Si bengis menundukkan badan dan mendekatkan wajah buruknya ke mukaku. Bau semacam tembakau, yang kemudian aku ketahui sebagai bau mariyuana, berhembus dari mulutnya.
“Memangnya kami bodoh? Karena kamu tidak mau memberi kami satu gulden untuk makan, bagaimana kalau kamu berikan saja koper ini?” katanya sambil merebut salah satu koperku.
Refleks aku pertahankan diri dan kutinju mukanya. Kudengar wanita dengan belanjaan banyak tadi berteriak tertahan. Si muka bengis membalas namun tidak kena, kutendang perutnya dan ia terjatuh. Sementara itu si lusuh mencekikku dari arah belakang. Posisi kami ada di bibir tangga. Dengan segera aku sikut mukanya, namun ia tidak melepaskan leherku. Baru setelah sikutan ke empat ia melepaskanku. Aku bingung apa yang akan aku lakukan karena tampaknya orang-orang lain yang hanya sedikit itu sudah pergi, hanya tinggal wanita tadi dengan pemuda di ujung sana. Wanita tersebut beranjak menjauh sementara si pemuda hanya melihat dari kejauhan.
Si bengis bangkit dan tampak ingin menyerang lagi. Posisi ku terjepit, di belakangku ada tangga. Aku mengelak ke samping dan terjatuh ke atas koperku, sementara kakiku masih sempat menjegal kaki si begis itu. Terdengar teriakan dan suara berdebam. Ternyata ia jatuh dan menggelinding sekitar 30 anak tangga ke bawah. Terdengar bunyi keras dan lalu sunyi. Si lusuh hanya melotot ke bawah melihat temannya jatuh. Ia tampaknya sedang berpikir antara menyerangku atau melihat kondisi temannya yang ada di bawah tidak bergerak. Namun segera datang dua orang, seorang polisi dan seorang bapak tua yang tadi terlihat membaca koran. Tampaknya bapak tadi melihat situasi yang tidak mengenakkan lalu mancari polisi dan beruntung menemukannnya dalam waktu singkat.
Si Lusuh tampak sejenak terpaku. Dan ketika ia hendak berlari, polisi tersebut sudah terlalu dekat sehingga dapat meringkusnya dengan mudah. Si Bapak tua tadi melihat kondisi si bengis.
Hij is dood.” (kurang lebih seperti itu) Aku tebak kira-kira artinya “Ia sudah mati.”
Aku dan si Lusuh diam terkaget-kaget. Dan segera setelah itu Si Lusuh berteriak-teriak panik dalam bahasa Belanda sambil menunjuk-nunjukkan tangan ke arahku.

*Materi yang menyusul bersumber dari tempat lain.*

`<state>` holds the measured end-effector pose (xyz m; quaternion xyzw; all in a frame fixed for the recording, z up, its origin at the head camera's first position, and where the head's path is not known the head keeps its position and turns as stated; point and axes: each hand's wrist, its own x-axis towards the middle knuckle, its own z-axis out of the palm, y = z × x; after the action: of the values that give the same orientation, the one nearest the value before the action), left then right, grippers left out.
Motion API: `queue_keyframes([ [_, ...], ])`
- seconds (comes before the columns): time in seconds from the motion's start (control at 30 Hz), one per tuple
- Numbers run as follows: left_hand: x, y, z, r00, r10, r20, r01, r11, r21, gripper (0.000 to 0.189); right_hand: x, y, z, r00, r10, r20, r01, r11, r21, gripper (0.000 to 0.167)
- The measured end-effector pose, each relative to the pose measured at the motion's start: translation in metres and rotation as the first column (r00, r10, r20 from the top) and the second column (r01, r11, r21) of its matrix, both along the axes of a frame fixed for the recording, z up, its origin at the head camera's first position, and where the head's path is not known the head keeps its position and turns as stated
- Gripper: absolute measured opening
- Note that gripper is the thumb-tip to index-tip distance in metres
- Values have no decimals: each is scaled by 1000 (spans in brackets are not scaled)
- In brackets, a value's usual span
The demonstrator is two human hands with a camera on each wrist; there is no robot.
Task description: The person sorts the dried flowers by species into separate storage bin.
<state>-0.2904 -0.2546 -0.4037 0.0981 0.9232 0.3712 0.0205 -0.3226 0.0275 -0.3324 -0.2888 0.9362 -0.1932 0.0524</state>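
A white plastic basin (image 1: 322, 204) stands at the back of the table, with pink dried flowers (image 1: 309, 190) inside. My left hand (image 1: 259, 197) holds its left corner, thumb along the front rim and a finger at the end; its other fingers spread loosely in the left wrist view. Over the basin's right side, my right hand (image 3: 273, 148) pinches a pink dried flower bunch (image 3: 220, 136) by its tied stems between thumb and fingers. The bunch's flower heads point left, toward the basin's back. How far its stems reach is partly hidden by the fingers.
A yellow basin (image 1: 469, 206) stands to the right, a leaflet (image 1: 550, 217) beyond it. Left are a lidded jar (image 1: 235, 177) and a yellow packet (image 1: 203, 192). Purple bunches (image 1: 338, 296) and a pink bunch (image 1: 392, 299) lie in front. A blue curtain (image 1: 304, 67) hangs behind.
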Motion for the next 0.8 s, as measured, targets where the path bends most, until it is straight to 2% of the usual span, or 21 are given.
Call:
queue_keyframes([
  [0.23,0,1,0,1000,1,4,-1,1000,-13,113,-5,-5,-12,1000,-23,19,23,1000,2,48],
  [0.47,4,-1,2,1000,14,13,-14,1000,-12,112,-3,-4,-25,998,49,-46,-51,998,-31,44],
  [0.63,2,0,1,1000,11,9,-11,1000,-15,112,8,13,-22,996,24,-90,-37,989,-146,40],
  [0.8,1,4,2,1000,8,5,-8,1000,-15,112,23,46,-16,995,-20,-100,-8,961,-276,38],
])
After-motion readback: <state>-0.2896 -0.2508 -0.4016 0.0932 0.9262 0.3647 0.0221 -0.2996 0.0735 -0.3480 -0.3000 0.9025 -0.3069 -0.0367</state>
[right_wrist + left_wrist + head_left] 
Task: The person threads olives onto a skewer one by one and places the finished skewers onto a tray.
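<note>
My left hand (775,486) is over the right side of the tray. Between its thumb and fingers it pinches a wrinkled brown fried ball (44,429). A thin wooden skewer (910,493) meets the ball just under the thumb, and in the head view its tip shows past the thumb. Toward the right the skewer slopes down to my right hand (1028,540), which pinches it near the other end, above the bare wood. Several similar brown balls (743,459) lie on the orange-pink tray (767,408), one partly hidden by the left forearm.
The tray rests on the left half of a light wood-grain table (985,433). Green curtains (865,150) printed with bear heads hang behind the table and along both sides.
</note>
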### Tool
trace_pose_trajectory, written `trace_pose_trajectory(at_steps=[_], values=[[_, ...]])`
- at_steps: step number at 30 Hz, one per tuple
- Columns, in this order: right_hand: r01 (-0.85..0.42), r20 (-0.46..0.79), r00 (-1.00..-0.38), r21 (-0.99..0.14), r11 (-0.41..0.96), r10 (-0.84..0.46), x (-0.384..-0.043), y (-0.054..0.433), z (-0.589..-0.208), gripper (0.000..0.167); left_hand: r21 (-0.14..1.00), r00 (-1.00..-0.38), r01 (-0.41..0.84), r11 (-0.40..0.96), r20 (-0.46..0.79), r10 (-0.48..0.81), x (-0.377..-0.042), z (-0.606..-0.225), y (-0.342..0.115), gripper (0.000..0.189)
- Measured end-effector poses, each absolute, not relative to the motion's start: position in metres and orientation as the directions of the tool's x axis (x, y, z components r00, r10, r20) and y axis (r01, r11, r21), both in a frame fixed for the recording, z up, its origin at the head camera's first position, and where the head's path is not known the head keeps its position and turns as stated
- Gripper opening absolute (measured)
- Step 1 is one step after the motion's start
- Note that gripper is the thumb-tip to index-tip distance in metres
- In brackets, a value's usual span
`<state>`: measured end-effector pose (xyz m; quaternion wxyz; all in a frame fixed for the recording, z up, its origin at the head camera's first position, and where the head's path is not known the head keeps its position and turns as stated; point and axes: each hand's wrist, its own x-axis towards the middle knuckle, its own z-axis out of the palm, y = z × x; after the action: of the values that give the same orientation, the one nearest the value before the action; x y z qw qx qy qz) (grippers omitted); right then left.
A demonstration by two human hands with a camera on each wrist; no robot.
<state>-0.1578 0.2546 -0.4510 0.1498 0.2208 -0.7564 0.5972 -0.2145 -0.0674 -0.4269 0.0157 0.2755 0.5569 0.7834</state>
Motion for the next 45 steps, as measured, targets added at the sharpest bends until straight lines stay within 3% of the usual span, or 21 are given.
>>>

Sebuah kereta datang. Itu kereta ke Arnhem yang aku tunggu. Wanita dengan belanjaan banyak tadi bergegas naik menghindari terlibatnya ia dalam situasi itu. Si Polisi menjawab Si Lusuh dan berpaling padaku dan bertanya dalam bahasa Belanda dan segera berganti dengan bahasa Inggris ketika tahu bahwa aku tidak bisa mengerti.
“Anak ini berkata bahwa kamu yang mendorong pemuda itu jatuh dari tangga, apa benar begitu?”
Kereta ke Arnhem itu tidak berhenti lama, segera terdengar peluit dan kereta itu berlalu. Tak ada wanita tadi yang bisa jadi saksi.
“Tentu tidak benar, mereka mencoba meminta uang dariku, dan ketika tidak aku beri, mereka mencoba merampas koper ini dariku. Aku orang asing di sini, jadi aku takut dan aku tak punya pilihan lain selain membiarkan mereka mengambil koperku, tapi entah kenapa, mereka lantas berebutan koperku yang besar. Mungkin karena mereka tidak mau kebagian koper yang kecil.”
Si Lusuh melongo mendengar penjelasanku, dan aku teruskan,
“Lalu setelah itu mereka saling adu jotos, dan si pemuda itu lantas jatuh terguling ke bawah, dan ketika itu bapak-bapak datang. Si Lusuh ini, seperti yang anda lihat, mencoba lari karenanya.”
“Bohong!” teriak si Lusuh panik. Ternyata mulutnya juga berbau mariyuana, yang kini dapat tercium oleh polisi itu.
“Kami memang meminta uang darinya, tapi ketika kami hendak merebut koper ini, ia melawan dan menjatuhkan si Geurts ke bawah!”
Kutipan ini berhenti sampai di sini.